我开始数。数到第十一次的时候,我发现他的手在抖,可是节奏一点都没乱——像一个敲了太久、久到已经不需要用脑子的人。
声音越来越轻,越来越轻,轻到後来,像是在对自己说。
「为什麽没有人来帮他开门?」
「因为这是他自己创造出来的。」容无咎说,「他要找的人,并不存在这里。」
「那在哪里?」
「不知道。」他顿了顿,「他自己也不知道。所以他才会一直在这里徘徊。」
我站在雨里,看着那个一遍又一遍敲着空门的背影,鼻子忽然有点酸。
我想起研究生室。想起那盏快往生的日光灯,想起我一个人待到十一点、十二点、一点……把一份没有人在等的论文计画书改到第七版。

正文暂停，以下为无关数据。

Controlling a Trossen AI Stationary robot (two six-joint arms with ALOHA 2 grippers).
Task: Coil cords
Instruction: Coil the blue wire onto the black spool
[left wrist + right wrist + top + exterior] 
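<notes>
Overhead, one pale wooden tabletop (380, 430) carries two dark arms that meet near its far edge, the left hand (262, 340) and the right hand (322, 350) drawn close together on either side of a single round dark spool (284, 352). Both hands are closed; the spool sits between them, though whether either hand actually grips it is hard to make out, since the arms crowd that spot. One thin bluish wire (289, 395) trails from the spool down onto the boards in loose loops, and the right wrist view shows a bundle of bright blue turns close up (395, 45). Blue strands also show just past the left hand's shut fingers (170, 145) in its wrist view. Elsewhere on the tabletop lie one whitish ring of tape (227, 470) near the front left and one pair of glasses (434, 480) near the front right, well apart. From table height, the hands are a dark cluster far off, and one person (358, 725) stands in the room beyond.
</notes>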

想起我研究的那些东西——考据冥婚、考据封井、考据那些早就没有人在乎的老习俗……说穿了也就是在敲一扇门,敲很久,不确定里面有没有人,也不确定自己还要敲多久才能敲开一小道缝。
同学问我为什麽要选这个题目,我每次都回答得很漂亮,什麽学术缺口、什麽社会功能变迁。其实真正的理由我从来没说出口:我想证明,那些从小吓过我的鬼话,那些没有人在意的古老事物,值得有人去敲门,把那扇门打开。